The night passed in "just a ball of anxiety, hoping it wasn't real."

Sarah heard the news at school the next day: Ryan, 17, had shot and killed himself at his mother's home in Huber Heights. Two years later, as the K-12 Gallery for Young People opened a monthlong exhibit of Ryan's artwork, his friends still struggle to deal with his suicide. "I think of him every single day," said former girlfriend Danielle Snyder.

At the June 5 opening, longtime close friend Desmond Winton-Finklea noticed something about one of Ryan's final self-portraits, something he hadn't noticed before. In the middle of the painting, between the eyes, he spotted a smudge the size of a bullet hole. "I'm pretty sure that was an encrypted message," Desmond declared. "We did that all the time in grade school when we were passing notes. He made up this whole code."

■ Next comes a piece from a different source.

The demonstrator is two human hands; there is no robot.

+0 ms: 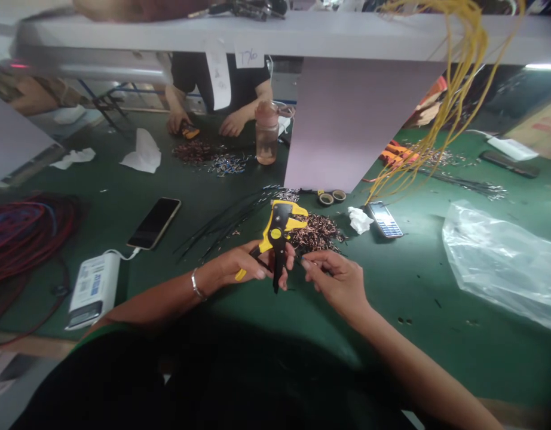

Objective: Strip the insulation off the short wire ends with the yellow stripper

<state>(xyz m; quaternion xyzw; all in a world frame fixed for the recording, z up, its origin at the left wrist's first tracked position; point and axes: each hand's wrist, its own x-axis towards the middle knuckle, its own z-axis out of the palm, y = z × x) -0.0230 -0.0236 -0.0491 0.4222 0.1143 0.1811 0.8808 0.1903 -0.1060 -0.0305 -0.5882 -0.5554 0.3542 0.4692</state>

"It was his farewell message," Ryan's father, Jim Venys, said. "Nobody saw it."

Ryan's parents wish they had seen some other message that might have saved the life of their only child. They're speaking openly about their loss because they want other teens to understand suicide is never an option.

"Suicide is a big dark secret," said Ryan's mother, Joyce Venys. "It's time for people to talk about it."